▶ **Description of the task**
Each record must be copied in full and unchanged; any image it holds is excluded.

Records excerpted from a collection:
################

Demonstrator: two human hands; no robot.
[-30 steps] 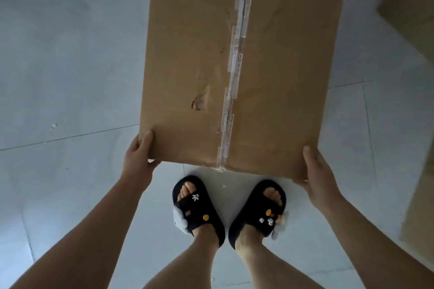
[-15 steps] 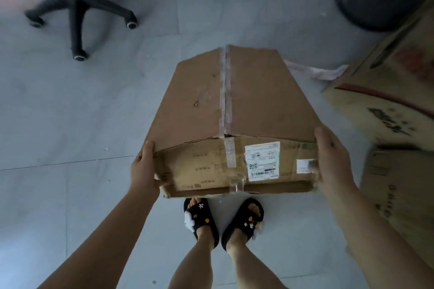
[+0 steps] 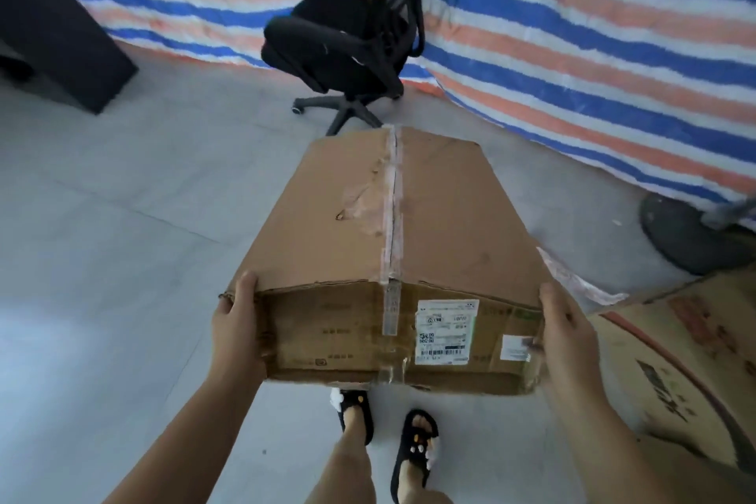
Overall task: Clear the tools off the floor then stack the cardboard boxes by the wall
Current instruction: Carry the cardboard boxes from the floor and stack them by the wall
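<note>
Box (image 3: 392, 241) between hands (image 3: 237, 331) — lifted.

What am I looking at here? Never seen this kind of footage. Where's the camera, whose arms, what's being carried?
There is no robot. A person wears a wide-angle camera on the head, looking forward and down, so the arms coming in from the bottom edge are the wearer's own.

The left hand and the right hand each grip one end of a taped cardboard box, holding it above the floor. A white shipping label faces the camera. The wearer's feet in black sandals show under the box.

Ahead stands a black office chair in front of a striped tarp. At the right edge lies another box with printing on it, and beyond it a dark round base; what that belongs to is cut off. A dark piece of furniture is at top left. No tools are visible.
</note>
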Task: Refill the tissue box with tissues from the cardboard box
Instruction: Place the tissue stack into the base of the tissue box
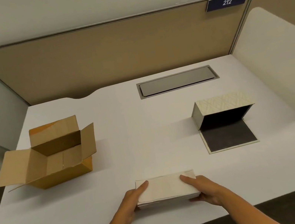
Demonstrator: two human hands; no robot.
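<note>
soft, even overhead light, faint shadows under the boxes, slightly blurry, wide-angle bending at the edges.

White desk (pixel 136 133): cardboard box (pixel 52 157), tissue box (pixel 224 118), tissue stack (pixel 166 188).

The table (pixel 146 131) looks smooth, white and matt. The cardboard box (pixel 52 157) on the left is brown, dull card. The tissues (pixel 165 189) near the front look soft, white paper. The tissue box (pixel 222 111) on the right has a patterned, pale outside and a dark, matt inside. The far tray (pixel 177 82) looks like grey metal.
</note>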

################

▶ **Exercise result**
Demonstrator: two human hands; no robot.
[-30 steps] 
[-15 steps] 
[+0 steps] 
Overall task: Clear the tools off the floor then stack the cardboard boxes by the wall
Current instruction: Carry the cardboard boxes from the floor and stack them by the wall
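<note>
Box (image 3: 392, 241) between hands (image 3: 237, 331) — lifted.

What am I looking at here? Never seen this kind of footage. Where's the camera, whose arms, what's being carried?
There is no robot. A person wears a wide-angle camera on the head, looking forward and down, so the arms coming in from the bottom edge are the wearer's own.

The left hand and the right hand each grip one end of a taped cardboard box, holding it above the floor. A white shipping label faces the camera. The wearer's feet in black sandals show under the box.

Ahead stands a black office chair in front of a striped tarp. At the right edge lies another box with printing on it, and beyond it a dark round base; what that belongs to is cut off. A dark piece of furniture is at top left. No tools are visible.
</note>
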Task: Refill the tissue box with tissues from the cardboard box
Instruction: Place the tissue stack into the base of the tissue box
Demonstrator: two human hands; no robot.
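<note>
soft, even overhead light, faint shadows under the boxes, slightly blurry, wide-angle bending at the edges.

White desk (pixel 136 133): cardboard box (pixel 52 157), tissue box (pixel 224 118), tissue stack (pixel 166 188).

The table (pixel 146 131) looks smooth, white and matt. The cardboard box (pixel 52 157) on the left is brown, dull card. The tissues (pixel 165 189) near the front look soft, white paper. The tissue box (pixel 222 111) on the right has a patterned, pale outside and a dark, matt inside. The far tray (pixel 177 82) looks like grey metal.
</note>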

The answer requires nothing more.